Cocaine Bear was made to go viral online, for people to breathlessly share the trailer exclaiming “can you believe they made this?!” On that level, it works. The movie is often outrageous and entertaining, a gory, silly black comedy designed to elicit shrieks and laughter from the audience, which it probably will. The movie’s ensemble cast is game and likeable, with cannily chosen pairings including child actors Brooklynn Prince and Christian Convery, and the duo of O’Shea Jackson Jr. and Alden Ehrenreich, playing off each other well. The late Ray Liotta, who died weeks after making this film, is a hoot as always as a cruel drug lord. Director Elizabeth Banks keeps things energetic and wacky, and the result is a cross between the Coen Brothers and the Farrelly Brothers. Other filmmakers might have played up the edginess, but Banks manages to find the 80s family adventure component amidst the dismemberments and copious drug use.

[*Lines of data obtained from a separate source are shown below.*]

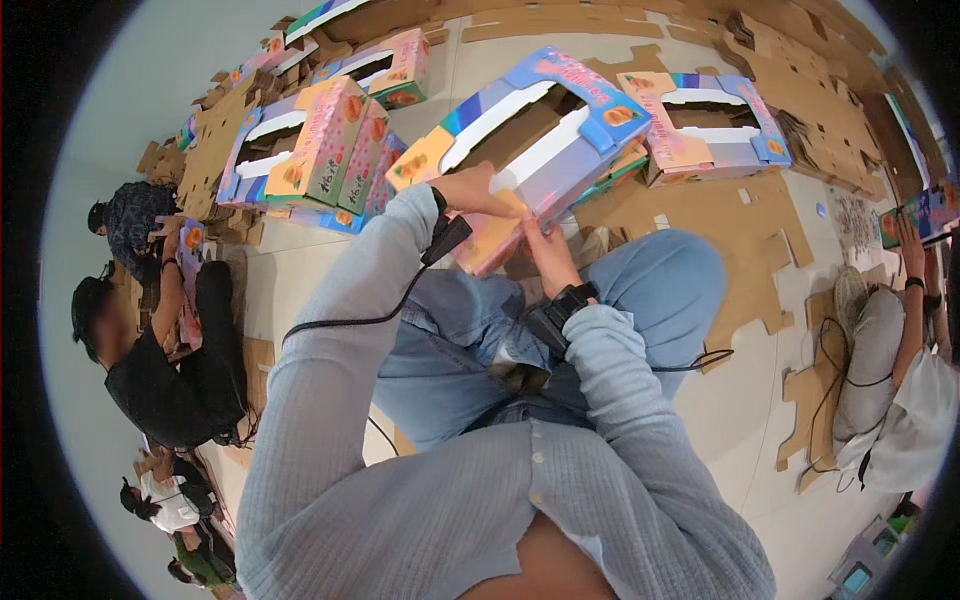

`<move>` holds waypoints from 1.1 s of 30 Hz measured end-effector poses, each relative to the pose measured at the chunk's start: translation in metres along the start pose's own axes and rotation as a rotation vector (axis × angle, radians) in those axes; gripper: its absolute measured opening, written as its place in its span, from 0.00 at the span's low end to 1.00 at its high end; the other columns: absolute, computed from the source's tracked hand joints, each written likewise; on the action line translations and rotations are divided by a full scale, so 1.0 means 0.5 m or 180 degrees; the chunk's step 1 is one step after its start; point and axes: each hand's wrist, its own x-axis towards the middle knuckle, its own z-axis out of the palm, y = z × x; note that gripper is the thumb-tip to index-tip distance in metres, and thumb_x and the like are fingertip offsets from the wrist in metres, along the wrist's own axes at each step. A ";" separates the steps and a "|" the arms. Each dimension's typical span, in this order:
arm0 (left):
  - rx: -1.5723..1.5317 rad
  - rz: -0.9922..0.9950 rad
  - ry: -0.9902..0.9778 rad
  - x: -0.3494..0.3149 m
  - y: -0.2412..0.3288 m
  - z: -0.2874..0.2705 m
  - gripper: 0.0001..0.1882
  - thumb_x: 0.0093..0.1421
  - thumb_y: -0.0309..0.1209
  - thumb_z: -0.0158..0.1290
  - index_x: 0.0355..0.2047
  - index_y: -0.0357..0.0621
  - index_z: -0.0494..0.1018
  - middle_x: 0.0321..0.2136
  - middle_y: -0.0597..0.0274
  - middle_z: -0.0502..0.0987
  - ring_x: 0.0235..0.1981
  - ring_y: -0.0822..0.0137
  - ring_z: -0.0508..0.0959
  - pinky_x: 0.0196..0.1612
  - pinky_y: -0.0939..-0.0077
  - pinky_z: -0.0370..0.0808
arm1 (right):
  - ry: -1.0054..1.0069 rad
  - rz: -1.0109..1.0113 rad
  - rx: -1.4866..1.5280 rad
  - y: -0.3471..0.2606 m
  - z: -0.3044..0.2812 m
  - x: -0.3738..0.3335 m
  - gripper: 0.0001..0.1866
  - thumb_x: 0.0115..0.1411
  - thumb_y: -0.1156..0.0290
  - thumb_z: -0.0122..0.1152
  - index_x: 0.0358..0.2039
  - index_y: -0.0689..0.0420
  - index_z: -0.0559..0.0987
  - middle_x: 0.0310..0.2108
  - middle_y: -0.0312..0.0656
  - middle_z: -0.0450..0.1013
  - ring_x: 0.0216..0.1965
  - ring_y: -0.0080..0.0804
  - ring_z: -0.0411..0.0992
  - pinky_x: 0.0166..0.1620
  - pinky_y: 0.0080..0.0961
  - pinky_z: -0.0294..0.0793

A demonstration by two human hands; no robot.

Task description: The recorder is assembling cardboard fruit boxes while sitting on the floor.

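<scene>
I sit on the floor in blue jeans with a colourful printed cardboard box (540, 120) held over my knees, its white inner flaps showing. My left hand (478, 190) grips the box's near left edge. My right hand (548, 250) holds the near lower corner from beneath. Both wrists wear black bands with cables running back along my grey sleeves.
Finished printed boxes (335, 150) are stacked to the left and another box (715, 125) lies behind on the right. Flat brown cardboard (760, 50) covers the floor at the back. Other people sit folding boxes at the left (170, 350) and right (900, 390).
</scene>
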 end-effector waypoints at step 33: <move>-0.1977 -0.0262 -0.2131 0.104 -0.070 0.000 0.30 0.50 0.37 0.64 0.51 0.39 0.69 0.43 0.64 0.76 0.41 0.72 0.75 0.43 0.80 0.69 | 0.0273 0.0192 0.0642 -0.012 0.022 -0.019 0.39 0.61 0.69 0.57 0.63 0.65 0.44 0.47 0.50 0.67 0.48 0.33 0.68 0.52 0.27 0.68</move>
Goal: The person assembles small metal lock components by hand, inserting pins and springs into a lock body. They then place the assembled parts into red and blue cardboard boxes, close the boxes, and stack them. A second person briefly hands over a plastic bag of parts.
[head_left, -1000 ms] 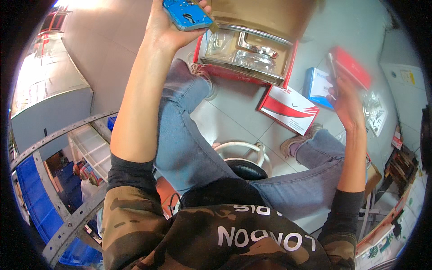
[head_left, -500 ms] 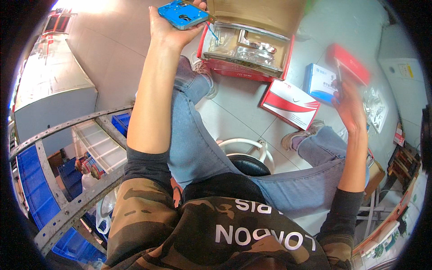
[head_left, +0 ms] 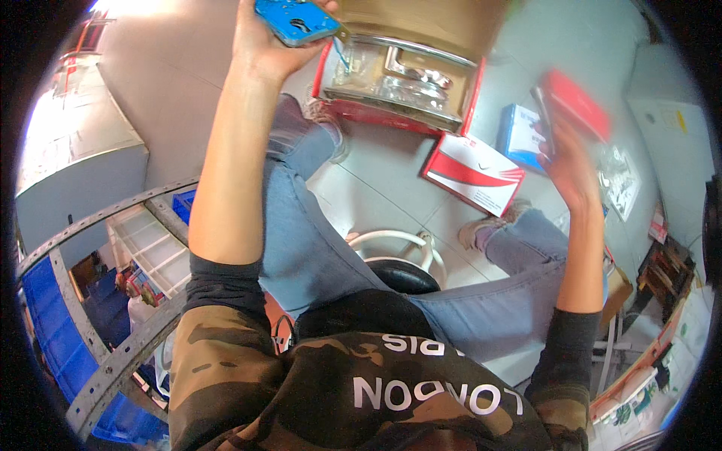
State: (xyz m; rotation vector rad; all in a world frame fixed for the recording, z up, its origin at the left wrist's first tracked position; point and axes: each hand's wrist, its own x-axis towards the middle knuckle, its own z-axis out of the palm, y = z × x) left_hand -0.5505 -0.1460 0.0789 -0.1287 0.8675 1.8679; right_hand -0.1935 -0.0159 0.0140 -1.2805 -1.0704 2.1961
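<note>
My left hand point(head_left: 263, 49), palm up at the top left, holds a flat blue lock case point(head_left: 297, 22) with a brass-coloured plate along one side. Its fingers are partly cut off by the upper edge of the view. On the right, my right hand point(head_left: 569, 171) is stretched forward, gripping a slim red box point(head_left: 575, 105) that is smeared by motion. A greyish edge shows beside that box, too blurred to make out. Between my hands lies an open carton point(head_left: 402, 116) holding a chrome lever handle point(head_left: 410, 69) and clear plastic packets point(head_left: 367, 71).
A red-and-white box point(head_left: 475, 173) and a blue-and-white box point(head_left: 519, 135) lie on the tiled floor. Further right is a plastic-wrapped bundle point(head_left: 618, 180). A metal rack point(head_left: 113, 368) with blue bins point(head_left: 60, 323) stands at my left. A white-framed stool point(head_left: 387, 239) is between my legs.
The whole view has shifted, so most things sit further left. The blue lock case stays in my left hand. The greyish edge by the red box has swung left, away from the red face.
</note>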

The movie runs a lean 96 minutes, which is the right length for something like this. Unfortunately, it is loaded with too many characters and parallel interweaving threads, such that we don’t quite spend enough time with each of the characters. While some might gravitate to the tone, others might be put off by it. The over-the-top humour can sometimes undercut the stakes, and while the movie’s tongue is very clearly in its cheek, it is still sometimes uncomfortable to see children put in the perilous situations depicted here. One can argue that the movie’s marketing, emphasising its basis in truth, is misleading. There was a black bear that ingested cocaine, but it did not go on a murderous rampage, and all the characters in the movie apart from Andrew C. Thornton II are fictional. That said, the filmmakers are well within their rights to use that morsel of fact as a jumping-off point for a wild, bloody story.

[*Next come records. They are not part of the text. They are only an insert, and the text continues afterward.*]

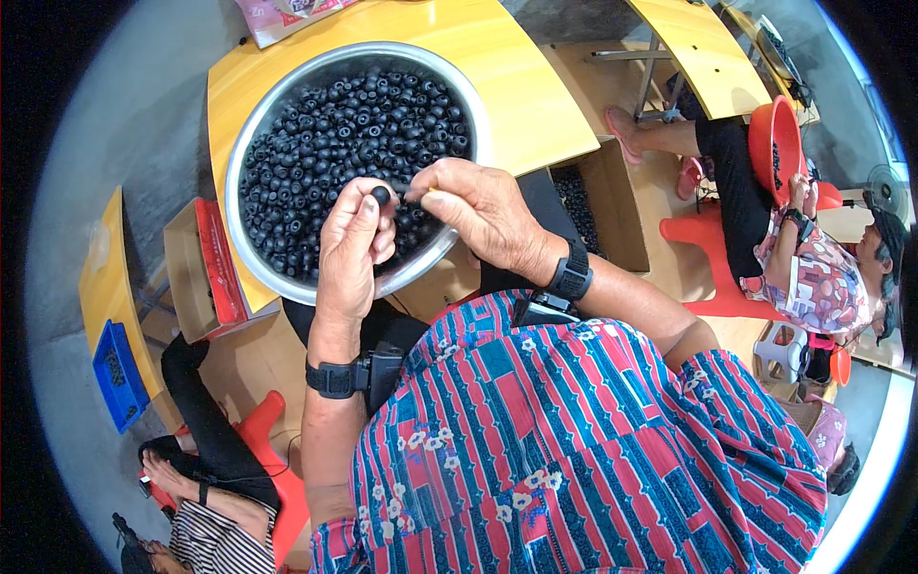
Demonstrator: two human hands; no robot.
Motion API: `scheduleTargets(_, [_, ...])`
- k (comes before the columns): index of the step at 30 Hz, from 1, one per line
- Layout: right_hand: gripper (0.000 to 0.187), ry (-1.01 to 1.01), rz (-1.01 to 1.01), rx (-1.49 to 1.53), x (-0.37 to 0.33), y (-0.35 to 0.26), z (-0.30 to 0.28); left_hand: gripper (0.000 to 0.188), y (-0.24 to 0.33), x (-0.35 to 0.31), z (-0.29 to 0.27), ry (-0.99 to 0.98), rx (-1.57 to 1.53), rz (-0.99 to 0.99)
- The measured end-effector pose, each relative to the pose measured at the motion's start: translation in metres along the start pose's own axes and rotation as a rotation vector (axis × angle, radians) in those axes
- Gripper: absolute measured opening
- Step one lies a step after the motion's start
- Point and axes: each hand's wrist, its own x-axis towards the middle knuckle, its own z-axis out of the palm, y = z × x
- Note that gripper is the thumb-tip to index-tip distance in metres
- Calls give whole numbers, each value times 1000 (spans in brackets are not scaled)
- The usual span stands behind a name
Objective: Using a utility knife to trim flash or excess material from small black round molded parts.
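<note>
A large metal bowl (481,120) stands before me, filled with small round black pieces (335,124), many with a hole or hollow in one end. Over its near side, my left hand (352,244) is closed, with one round black piece (381,195) pinched between thumb and forefinger. Just right of that piece, my right hand (488,212) is closed in a pinch. Its fingertips are a little blurred, and whatever they hold is too small to make out. Both wrists wear black bands.
The bowl rests on a yellow table (535,96). Below its right edge, a cardboard box (622,206) holds more small dark pieces. A red-and-brown box (218,268) stands at the left, with a blue tray (120,378) beyond. Two people sit nearby, one with a red basin (773,143).
</note>
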Motion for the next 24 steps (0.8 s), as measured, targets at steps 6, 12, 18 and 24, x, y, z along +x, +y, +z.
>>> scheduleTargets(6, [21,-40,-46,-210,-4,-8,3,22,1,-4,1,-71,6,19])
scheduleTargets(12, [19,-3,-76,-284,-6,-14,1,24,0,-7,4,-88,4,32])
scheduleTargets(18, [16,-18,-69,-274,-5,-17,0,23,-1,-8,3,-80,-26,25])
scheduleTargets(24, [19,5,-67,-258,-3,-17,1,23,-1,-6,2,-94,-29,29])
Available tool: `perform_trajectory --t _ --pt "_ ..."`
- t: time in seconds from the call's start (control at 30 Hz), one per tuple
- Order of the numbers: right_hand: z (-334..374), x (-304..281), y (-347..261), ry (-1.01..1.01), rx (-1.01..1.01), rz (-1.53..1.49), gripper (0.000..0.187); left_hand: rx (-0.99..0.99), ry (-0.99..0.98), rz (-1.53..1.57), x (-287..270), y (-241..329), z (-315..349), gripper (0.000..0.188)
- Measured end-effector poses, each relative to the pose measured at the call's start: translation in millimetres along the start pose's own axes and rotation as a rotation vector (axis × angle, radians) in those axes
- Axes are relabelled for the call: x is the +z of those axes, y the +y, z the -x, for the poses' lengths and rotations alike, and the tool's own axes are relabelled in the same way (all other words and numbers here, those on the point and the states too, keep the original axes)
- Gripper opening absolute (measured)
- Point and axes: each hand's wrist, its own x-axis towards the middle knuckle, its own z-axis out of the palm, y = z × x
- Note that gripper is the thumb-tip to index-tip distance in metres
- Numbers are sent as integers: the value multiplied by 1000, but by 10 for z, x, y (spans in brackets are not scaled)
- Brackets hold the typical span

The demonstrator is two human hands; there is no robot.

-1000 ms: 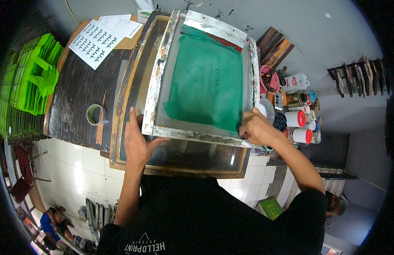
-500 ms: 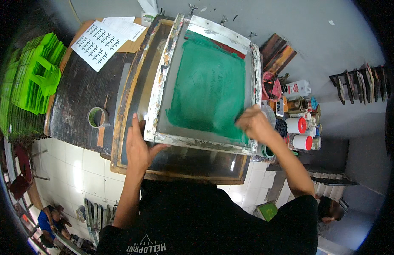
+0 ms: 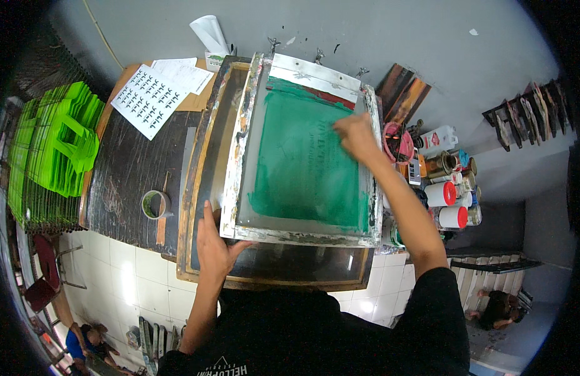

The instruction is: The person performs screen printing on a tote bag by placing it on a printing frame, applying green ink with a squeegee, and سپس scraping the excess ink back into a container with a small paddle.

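Note:
A silk-screen frame (image 3: 232,188) with paint-crusted white edges lies in front of me. Green ink (image 3: 290,175) covers most of its mesh, and faint lettering shows through. My right hand (image 3: 356,136) is closed, with its fingers against the upper right part of the mesh; motion blur hides what it may hold. At the near left corner, my left hand (image 3: 216,244) rests against the frame, fingers stretched along the side and thumb spread at the front edge. Below the screen lies a larger wood-edged glass panel (image 3: 290,263).
Printed sheets (image 3: 149,100) and a tape roll (image 3: 156,205) lie on the dark table (image 3: 124,169). Bright green bags (image 3: 58,144) are stacked at left. Ink tubs (image 3: 440,193), cans and a pink container (image 3: 398,144) crowd the right. Two other people are farther off.
My right hand has moved from the mesh's lower right up to its upper right. The left hand stays at the corner. The whole view has shifted slightly, and the lettering shows more clearly.

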Motion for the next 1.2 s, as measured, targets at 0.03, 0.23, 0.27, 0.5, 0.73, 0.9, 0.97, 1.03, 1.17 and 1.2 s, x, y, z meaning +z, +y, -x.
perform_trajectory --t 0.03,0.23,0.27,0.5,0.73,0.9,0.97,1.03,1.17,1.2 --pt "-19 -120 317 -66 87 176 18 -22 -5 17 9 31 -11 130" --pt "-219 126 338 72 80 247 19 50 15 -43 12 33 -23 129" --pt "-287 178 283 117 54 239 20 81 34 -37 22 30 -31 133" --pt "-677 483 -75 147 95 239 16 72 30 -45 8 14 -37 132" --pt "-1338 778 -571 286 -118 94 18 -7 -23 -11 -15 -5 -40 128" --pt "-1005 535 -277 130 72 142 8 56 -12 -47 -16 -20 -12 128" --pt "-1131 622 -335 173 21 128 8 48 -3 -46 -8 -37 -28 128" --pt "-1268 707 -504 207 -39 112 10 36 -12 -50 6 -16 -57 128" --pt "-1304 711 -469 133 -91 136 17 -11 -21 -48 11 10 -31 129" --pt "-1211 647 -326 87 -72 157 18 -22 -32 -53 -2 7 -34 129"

Key to the film working is the believability of the bear. The bear, nicknamed “Cokey” by the crew, was created by New Zealand-based visual effects studio Wētā FX and portrayed on-set by stunt performer Allan Henry, who trained under Andy Serkis. There are moments when the bear is frighteningly realistic, but many others – including an early moment when it’s scratching its back against a tree – when it looks kind of cartoony. The effects work more often than they don’t, and the moments when the bear is less than convincing can be excused by the overall ridiculous tone of the piece.

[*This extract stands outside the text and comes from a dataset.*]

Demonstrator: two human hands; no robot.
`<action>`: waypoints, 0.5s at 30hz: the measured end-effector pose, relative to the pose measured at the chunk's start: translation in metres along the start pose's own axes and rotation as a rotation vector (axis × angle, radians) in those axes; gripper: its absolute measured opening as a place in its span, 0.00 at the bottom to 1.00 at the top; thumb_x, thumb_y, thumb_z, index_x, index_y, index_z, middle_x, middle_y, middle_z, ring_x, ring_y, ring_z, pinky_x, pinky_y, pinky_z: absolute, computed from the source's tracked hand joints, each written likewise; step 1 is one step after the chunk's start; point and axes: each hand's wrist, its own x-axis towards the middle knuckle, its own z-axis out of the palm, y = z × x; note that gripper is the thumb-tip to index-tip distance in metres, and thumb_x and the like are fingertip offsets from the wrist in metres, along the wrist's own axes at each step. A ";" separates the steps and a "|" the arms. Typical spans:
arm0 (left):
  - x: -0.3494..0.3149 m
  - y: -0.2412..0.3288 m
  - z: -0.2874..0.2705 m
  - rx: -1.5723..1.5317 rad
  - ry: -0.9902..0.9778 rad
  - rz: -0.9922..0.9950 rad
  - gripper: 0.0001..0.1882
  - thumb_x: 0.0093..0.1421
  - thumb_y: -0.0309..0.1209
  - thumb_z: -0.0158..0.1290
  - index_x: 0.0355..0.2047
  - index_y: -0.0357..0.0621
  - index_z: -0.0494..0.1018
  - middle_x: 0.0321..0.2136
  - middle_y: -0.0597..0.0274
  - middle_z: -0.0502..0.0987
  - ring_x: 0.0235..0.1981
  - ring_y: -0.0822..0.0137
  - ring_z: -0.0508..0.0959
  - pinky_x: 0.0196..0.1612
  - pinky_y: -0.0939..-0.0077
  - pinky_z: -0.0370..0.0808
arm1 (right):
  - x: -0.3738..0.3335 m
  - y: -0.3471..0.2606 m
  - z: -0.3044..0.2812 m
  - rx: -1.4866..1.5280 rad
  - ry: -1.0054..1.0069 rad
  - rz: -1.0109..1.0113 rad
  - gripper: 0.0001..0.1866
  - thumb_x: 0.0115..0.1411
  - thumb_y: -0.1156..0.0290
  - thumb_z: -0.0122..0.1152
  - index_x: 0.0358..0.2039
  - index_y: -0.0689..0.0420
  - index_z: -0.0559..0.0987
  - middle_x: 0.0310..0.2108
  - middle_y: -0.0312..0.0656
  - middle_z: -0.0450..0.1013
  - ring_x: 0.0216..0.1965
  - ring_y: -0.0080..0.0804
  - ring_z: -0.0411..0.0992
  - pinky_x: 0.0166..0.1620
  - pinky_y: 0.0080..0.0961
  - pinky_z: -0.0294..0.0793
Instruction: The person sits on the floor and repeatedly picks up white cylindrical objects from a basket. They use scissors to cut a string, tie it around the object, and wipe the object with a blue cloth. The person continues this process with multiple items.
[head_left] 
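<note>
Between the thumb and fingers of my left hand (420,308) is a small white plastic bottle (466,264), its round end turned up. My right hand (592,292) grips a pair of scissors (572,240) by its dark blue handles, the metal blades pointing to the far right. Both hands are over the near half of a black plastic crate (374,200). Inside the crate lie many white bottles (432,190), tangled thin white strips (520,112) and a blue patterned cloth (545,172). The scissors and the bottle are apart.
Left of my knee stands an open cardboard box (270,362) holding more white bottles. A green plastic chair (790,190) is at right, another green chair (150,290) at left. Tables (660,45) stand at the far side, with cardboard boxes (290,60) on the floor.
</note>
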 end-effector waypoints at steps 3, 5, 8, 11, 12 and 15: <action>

Summary: Cocaine Bear lives up to its promise of depicting a giant black bear on a coke-fuelled rampage. Often darkly funny and boasting an impressive ensemble cast, this is a movie that is constantly entertaining. Its combination of gross-out shock humour might not work for everyone, and the CGI bear that is its star is sometimes a little cartoony, but director Elizabeth Banks keeps things chugging right along. The “based on a true story” element of the story is more than a little oversold – a bear did ingest cocaine that was dumped out of a plane by a drug smuggler, but nothing after that really happened – but it serves as a great jumping-off point for a zany, gory adventure.